Copy the data below exactly, but not the pictures it contains.
======== Data extract
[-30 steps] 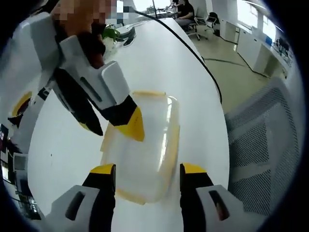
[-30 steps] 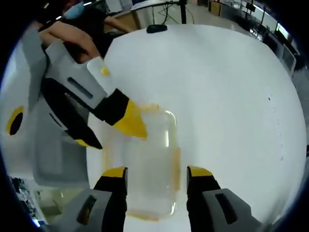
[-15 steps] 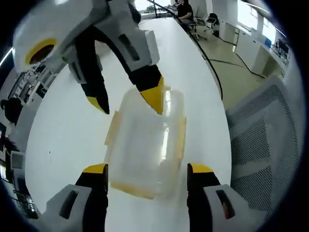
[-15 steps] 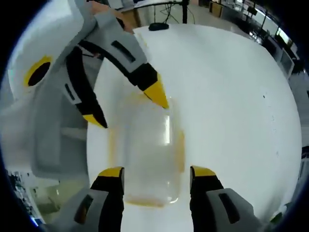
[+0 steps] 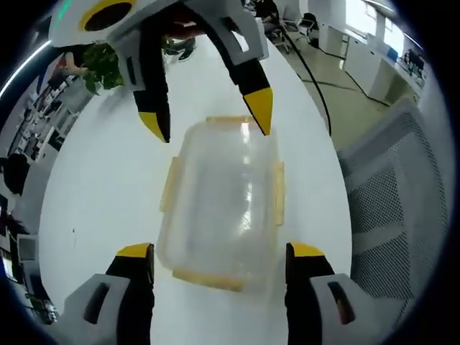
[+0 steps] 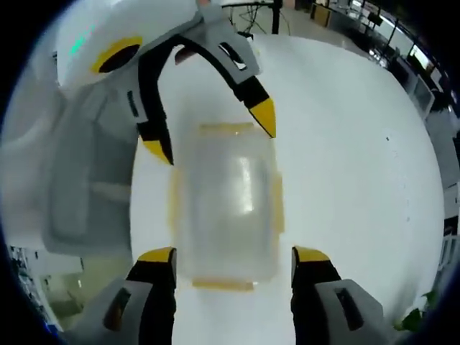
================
### Task output
[-30 steps] 
[-30 steps] 
[-15 steps] 
[-15 steps] 
[+0 steps] 
[+0 steps] 

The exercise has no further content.